Copy out each line of the listing below in which the string "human" occurs.

################

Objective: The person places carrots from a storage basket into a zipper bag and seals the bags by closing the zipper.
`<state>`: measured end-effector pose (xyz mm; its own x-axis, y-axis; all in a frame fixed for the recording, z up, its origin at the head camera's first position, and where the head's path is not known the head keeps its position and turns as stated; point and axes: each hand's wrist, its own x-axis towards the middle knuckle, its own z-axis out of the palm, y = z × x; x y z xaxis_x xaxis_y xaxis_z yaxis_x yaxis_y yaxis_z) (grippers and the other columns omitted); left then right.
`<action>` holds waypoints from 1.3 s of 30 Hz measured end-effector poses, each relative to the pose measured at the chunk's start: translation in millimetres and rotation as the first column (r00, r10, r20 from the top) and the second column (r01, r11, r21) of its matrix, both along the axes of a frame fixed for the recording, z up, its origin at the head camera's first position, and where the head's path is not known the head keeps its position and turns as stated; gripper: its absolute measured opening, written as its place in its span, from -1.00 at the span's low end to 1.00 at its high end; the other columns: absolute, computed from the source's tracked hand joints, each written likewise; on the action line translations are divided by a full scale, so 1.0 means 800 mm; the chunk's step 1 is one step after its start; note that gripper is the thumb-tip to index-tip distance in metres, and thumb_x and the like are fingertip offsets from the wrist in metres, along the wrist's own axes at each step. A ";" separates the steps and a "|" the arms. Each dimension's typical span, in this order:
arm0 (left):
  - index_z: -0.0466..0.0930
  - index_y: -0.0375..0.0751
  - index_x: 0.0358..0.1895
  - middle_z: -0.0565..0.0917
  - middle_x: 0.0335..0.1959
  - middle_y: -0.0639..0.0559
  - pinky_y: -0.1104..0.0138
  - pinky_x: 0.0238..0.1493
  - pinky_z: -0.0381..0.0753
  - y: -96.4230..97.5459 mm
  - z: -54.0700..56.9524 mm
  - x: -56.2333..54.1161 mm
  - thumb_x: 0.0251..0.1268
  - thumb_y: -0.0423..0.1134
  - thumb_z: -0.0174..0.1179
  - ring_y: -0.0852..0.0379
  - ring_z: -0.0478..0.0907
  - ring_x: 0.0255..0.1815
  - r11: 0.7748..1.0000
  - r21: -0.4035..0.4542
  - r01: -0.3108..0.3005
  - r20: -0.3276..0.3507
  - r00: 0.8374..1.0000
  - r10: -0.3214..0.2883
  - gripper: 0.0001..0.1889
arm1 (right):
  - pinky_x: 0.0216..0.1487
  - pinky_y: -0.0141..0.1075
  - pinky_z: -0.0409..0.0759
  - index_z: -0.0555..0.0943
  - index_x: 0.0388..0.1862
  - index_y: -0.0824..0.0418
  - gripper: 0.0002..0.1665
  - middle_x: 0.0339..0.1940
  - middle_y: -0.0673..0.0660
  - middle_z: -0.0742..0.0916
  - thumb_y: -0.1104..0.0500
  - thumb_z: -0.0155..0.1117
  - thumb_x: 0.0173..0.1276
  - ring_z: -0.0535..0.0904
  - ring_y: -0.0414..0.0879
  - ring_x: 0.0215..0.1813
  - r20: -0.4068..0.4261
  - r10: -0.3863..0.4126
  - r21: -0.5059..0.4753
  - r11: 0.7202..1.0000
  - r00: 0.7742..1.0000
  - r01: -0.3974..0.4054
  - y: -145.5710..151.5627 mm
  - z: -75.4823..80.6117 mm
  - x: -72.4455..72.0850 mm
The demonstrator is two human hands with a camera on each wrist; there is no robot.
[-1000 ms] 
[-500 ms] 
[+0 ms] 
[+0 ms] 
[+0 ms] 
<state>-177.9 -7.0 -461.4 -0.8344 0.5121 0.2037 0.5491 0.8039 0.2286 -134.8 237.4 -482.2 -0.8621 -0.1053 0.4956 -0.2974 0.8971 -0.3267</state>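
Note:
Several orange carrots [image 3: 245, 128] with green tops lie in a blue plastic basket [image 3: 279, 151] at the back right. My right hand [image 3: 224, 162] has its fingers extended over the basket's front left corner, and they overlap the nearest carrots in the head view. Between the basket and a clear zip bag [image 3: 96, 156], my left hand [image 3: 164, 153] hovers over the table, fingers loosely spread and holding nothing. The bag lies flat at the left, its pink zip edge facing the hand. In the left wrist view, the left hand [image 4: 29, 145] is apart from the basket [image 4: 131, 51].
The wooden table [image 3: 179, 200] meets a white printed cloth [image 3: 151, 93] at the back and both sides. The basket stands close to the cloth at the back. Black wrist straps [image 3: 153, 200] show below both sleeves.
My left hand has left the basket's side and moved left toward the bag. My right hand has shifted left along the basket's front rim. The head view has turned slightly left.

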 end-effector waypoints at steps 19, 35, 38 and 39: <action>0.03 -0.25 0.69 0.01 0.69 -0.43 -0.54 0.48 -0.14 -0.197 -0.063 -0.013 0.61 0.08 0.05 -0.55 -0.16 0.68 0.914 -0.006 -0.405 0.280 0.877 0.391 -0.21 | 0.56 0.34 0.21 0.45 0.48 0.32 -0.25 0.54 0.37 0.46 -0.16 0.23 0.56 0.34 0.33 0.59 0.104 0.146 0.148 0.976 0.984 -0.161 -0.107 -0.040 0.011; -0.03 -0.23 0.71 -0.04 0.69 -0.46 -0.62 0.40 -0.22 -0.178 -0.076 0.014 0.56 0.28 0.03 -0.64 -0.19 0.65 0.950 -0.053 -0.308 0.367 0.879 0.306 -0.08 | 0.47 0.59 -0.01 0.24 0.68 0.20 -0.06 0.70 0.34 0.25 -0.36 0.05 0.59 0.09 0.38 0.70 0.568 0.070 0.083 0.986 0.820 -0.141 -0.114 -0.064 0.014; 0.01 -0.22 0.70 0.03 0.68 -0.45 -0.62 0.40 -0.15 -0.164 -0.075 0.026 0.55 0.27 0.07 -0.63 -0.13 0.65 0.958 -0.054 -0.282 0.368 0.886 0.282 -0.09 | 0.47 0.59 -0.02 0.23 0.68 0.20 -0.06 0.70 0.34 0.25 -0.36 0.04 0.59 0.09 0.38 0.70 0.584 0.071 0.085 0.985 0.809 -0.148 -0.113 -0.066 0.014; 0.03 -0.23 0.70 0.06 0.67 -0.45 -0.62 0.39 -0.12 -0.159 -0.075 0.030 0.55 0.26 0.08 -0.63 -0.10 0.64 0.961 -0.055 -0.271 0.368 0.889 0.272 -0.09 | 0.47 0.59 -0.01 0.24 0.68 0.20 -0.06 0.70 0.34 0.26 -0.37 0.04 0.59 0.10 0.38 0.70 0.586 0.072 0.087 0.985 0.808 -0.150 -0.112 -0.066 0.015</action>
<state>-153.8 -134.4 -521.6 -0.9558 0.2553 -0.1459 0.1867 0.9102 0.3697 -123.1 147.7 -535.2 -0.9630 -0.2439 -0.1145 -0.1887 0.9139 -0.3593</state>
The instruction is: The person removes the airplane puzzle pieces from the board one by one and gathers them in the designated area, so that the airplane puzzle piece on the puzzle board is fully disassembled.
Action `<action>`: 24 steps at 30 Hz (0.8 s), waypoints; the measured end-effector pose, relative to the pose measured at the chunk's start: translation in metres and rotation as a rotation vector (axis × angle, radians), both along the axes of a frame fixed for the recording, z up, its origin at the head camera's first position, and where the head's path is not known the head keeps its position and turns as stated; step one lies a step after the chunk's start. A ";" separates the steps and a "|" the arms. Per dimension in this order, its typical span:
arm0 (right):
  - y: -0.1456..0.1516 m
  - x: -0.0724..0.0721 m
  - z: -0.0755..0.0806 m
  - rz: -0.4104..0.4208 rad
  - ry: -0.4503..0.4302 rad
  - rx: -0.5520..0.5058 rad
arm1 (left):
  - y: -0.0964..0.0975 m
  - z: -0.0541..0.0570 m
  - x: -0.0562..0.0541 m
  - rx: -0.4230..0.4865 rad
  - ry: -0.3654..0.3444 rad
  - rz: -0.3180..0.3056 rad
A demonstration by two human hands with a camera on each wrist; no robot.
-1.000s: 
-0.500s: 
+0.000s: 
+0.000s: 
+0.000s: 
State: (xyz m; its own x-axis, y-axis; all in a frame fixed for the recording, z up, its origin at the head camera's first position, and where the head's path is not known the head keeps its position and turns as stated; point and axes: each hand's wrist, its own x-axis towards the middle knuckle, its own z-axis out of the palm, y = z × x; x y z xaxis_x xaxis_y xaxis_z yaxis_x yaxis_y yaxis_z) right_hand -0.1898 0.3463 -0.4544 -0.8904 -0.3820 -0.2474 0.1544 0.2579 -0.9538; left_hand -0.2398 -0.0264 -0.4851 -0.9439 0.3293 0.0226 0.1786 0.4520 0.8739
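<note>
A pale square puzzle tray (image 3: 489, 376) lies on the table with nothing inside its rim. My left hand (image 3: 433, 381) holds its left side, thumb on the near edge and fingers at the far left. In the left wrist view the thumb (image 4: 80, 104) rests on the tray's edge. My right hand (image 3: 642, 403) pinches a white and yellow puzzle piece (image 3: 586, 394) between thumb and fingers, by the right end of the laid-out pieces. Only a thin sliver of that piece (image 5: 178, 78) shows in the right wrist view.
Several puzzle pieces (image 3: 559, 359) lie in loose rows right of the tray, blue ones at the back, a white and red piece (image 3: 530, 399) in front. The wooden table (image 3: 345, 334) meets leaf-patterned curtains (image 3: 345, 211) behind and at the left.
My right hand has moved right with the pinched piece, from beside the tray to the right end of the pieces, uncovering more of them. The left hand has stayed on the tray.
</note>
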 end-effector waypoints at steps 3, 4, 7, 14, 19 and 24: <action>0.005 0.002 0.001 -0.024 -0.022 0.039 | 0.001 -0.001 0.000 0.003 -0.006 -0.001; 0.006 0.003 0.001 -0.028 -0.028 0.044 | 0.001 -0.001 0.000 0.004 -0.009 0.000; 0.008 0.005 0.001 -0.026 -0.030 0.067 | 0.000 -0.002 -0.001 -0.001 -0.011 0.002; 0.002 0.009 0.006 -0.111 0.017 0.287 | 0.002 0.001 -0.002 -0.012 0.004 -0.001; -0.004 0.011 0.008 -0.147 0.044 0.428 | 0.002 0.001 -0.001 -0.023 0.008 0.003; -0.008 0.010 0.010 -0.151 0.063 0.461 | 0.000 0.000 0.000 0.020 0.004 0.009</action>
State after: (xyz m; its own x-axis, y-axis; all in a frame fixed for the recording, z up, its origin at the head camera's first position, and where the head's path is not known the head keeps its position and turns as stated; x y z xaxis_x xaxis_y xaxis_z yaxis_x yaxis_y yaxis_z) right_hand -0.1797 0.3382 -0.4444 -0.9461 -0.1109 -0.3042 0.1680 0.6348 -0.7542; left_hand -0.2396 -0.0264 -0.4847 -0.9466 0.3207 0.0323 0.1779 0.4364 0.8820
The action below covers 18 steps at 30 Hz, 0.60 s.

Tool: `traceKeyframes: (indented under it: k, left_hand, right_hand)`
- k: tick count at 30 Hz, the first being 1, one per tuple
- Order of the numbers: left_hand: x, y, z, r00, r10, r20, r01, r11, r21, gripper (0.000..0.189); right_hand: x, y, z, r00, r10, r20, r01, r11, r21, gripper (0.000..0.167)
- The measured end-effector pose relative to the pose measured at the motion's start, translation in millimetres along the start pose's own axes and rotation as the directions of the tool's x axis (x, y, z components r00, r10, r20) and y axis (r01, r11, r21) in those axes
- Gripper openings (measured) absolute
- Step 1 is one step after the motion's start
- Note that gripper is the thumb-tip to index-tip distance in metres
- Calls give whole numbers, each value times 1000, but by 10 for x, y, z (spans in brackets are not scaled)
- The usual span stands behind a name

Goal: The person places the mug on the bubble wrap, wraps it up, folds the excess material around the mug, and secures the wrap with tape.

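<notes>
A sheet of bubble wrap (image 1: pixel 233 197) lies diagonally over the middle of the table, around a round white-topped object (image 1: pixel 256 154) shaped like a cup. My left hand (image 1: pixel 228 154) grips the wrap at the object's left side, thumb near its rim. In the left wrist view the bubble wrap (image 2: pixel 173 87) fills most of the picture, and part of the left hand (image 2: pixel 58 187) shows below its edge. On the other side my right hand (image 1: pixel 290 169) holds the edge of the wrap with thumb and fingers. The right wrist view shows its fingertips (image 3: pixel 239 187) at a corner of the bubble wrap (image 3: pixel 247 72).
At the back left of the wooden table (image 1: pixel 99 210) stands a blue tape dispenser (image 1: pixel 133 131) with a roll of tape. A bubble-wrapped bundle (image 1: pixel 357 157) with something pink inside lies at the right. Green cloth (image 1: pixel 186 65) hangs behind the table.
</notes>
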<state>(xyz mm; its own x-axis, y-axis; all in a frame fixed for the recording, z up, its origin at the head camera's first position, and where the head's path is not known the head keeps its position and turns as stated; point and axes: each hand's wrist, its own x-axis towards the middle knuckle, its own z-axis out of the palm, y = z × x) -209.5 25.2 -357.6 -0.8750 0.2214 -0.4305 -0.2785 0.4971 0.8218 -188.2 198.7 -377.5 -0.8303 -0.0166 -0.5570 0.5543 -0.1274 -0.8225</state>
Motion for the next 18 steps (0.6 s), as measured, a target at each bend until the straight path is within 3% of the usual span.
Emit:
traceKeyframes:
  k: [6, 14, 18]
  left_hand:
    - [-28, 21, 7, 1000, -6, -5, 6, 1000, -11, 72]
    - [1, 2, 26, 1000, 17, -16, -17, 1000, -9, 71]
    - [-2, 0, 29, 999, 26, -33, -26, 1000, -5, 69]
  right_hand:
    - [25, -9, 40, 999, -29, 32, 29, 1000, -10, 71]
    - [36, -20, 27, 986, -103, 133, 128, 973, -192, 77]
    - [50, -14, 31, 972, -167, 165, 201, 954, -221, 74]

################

• REPLY:
The demonstrator is two human hands with a camera on each wrist; there is no robot.
A demonstration by two human hands with a camera on each wrist; no robot.

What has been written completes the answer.